◆ **Task details**
Please give back, word for word, only the lines starting at the one containing "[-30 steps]" and ending at the one containing "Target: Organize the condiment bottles" within the material below.
---
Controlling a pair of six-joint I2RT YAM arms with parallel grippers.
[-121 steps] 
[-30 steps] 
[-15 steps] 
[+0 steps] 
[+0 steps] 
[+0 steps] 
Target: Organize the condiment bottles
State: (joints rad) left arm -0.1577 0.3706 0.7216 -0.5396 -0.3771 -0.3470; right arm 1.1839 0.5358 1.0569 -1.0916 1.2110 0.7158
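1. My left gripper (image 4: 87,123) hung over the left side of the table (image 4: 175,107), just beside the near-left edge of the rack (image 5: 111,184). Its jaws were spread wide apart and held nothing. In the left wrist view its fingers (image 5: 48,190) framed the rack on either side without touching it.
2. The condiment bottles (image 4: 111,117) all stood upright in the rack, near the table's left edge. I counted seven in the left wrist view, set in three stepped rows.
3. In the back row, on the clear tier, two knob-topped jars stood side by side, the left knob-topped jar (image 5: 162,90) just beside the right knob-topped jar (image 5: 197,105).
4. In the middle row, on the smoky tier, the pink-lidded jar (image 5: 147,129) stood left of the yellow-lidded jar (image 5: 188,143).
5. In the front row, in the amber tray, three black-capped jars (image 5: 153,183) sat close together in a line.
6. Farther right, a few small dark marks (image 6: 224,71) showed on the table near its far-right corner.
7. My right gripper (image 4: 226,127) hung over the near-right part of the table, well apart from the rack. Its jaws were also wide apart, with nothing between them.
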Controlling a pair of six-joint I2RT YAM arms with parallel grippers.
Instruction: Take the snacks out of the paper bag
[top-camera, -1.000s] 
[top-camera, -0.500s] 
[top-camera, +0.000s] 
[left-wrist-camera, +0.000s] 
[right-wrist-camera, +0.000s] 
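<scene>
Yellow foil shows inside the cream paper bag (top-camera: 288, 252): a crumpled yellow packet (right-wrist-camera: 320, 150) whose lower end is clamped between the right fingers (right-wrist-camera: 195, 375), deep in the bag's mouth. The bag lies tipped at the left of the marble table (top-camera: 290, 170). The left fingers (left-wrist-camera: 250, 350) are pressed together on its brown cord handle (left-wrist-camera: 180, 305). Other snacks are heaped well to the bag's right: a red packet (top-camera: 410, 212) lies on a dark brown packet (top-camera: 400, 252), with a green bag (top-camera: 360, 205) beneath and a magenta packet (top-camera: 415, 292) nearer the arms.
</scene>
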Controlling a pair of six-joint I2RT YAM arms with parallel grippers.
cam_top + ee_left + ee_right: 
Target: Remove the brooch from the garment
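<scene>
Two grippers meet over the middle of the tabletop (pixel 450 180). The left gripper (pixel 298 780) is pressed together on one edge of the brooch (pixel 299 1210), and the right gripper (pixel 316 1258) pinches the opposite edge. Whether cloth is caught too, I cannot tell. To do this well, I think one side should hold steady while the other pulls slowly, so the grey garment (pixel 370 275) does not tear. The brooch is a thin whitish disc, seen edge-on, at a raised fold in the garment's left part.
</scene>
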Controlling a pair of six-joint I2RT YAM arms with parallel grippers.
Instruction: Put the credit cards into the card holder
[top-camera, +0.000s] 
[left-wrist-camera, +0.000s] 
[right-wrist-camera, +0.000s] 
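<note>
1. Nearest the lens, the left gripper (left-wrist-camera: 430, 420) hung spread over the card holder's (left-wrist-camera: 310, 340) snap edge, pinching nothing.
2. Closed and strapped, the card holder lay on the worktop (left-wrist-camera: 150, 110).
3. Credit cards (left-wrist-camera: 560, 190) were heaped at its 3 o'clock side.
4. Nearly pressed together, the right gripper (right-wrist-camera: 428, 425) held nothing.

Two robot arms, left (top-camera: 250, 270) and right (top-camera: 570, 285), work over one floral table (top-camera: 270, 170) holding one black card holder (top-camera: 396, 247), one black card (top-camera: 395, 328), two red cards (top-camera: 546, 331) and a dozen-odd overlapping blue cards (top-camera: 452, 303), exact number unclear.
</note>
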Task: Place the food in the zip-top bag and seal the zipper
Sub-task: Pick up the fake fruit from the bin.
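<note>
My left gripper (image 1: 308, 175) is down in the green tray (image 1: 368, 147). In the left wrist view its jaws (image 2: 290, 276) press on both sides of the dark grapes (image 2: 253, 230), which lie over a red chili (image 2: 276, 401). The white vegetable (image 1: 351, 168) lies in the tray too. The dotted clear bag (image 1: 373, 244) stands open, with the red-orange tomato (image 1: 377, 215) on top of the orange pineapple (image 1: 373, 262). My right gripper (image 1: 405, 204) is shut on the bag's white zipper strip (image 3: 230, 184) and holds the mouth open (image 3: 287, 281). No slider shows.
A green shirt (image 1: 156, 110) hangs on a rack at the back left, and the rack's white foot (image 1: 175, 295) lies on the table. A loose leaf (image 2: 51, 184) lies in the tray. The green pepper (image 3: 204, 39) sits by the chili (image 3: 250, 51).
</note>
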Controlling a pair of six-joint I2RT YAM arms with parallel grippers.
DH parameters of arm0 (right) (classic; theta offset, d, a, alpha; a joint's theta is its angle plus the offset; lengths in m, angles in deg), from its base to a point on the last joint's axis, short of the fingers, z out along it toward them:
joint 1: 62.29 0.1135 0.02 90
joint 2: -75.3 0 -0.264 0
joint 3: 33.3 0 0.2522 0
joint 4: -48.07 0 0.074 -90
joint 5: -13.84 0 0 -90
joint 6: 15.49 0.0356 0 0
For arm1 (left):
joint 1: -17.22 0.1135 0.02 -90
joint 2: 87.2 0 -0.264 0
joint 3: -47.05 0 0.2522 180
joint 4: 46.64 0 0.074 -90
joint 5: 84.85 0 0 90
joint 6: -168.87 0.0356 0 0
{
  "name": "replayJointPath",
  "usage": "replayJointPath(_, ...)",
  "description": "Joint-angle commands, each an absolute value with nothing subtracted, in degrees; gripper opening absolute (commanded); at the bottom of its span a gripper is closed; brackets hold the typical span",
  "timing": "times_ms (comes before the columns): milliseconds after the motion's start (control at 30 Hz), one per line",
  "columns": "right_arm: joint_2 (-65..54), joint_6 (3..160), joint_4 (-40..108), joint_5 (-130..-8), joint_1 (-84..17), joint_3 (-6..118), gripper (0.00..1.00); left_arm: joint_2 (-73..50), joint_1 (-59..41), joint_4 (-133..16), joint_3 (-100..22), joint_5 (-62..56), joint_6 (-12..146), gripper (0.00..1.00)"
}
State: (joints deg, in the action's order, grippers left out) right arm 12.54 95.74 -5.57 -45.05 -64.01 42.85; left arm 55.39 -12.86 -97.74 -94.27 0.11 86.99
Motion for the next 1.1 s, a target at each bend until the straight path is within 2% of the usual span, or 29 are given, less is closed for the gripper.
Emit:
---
◆ **Finished exercise**
[-30 steps] 
[-15 steps] 
[+0 steps] 
[+0 steps] 
[+0 steps] 
Target: Organize the condiment bottles

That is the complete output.